Democrats are confident about winning the midterm elections. And they should be. Just about every indicator from public opinion to political gravity points to a blue wave blowout this November. But even if Democrats take back the House, and perhaps the Senate which is an uphill climb but not out of reach, they must be careful not to get high on their own supply.

In 1994 I was working in the White House Political Affairs Office for President Clinton where it was our job to manage midterm politics. It’s an understatement to say it didn’t go well. Democrats lost the Senate and the House for the first time in half a century — and we didn’t see it coming.

Usually, White House staffers trip over each other to get face time with the president. But as that long election night bled into early morning and we continued to lose race after race in jaw-dropping fashion, senior advisors were deputizing junior staffers who were deputizing interns who were deputizing random people off the street to deliver the news to the president.

In the wake of that historic wipeout, President Clinton looked so weak that he was famously forced to assert what should have been patently obvious to every American: “The president is relevant.”

Less than two years later as a staffer on his reelection campaign, I watched Bill Clinton cruise to an easy victory over party insider and former Senate Majority Leader Bob Dole (R-Kan.) by tying him to House Speaker Newt Gingrich (R-Ga.) and the newly minted Republican Congress.

What had looked like a red tsunami two years earlier dissipated into a political ripple.

Given the stakes for American democracy and the world order, Democrats cannot afford to replicate that miscalculation in 2028. Midterm victories can create the illusion that partisan backlash is enough.
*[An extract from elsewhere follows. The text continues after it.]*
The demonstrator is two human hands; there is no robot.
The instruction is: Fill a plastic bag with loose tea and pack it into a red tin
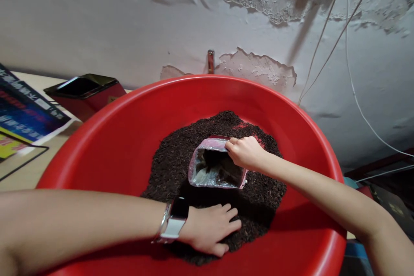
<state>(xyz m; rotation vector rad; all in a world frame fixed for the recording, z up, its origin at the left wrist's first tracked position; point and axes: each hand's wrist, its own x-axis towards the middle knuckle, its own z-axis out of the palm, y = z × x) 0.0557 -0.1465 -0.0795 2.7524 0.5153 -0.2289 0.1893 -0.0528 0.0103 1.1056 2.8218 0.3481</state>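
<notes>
A large red plastic basin point(110, 159) holds a heap of dark loose bits point(181, 146) that look like dried tea leaves. My right hand point(246, 152) is closed on the rim of a foil-lined bag point(198, 171) with a pinkish outer side. The bag lies tilted over the heap with its mouth facing me, and some dark bits show inside. My left hand point(211, 227), wearing a watch point(176, 217) and a bracelet at the wrist, rests palm down on the near part of the heap. Its fingers are apart and nothing is held.
Left of the basin stands a dark red box with a black rim point(89, 99), beside printed sheets point(29, 112) on a light tabletop point(24, 177). Behind is a wall with peeling paint point(181, 26). White cables point(351, 73) hang at the right.
</notes>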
In presidential politics, it rarely is.

Dating back to Clinton, winning presidential candidates of both parties have generally run, in one form or another, as outsiders willing to challenge elements of their own party. Losing nominees too often look like wholly owned subsidiaries of their party’s interest groups. The two most electorally successful Democratic presidents since Franklin Delano Roosevelt — Bill Clinton and Barack Obama — ran as change agents against status quo interests including teachers unions, which was a feature, not a bug of their success.

Voters elect members of Congress and senators to vote with their party. They elect presidents to stand with the people.

Education may not be the first issue Americans think about when contemplating their vote for president, but it is Exhibit A for the Democratic divide between change agents and agents of the status quo.

Multiple potential 2028 presidential candidates have strong records of challenging party interests on behalf of the public interest including New Jersey Sen. Cory Booker, Pennsylvania Gov. Josh Shapiro, former Transportation Secretary Pete Buttigieg, and Colorado Gov. Jared Polis. But former Chicago Mayor Rahm Emanuel has been driving the early dialogue on education and other heterodox issues.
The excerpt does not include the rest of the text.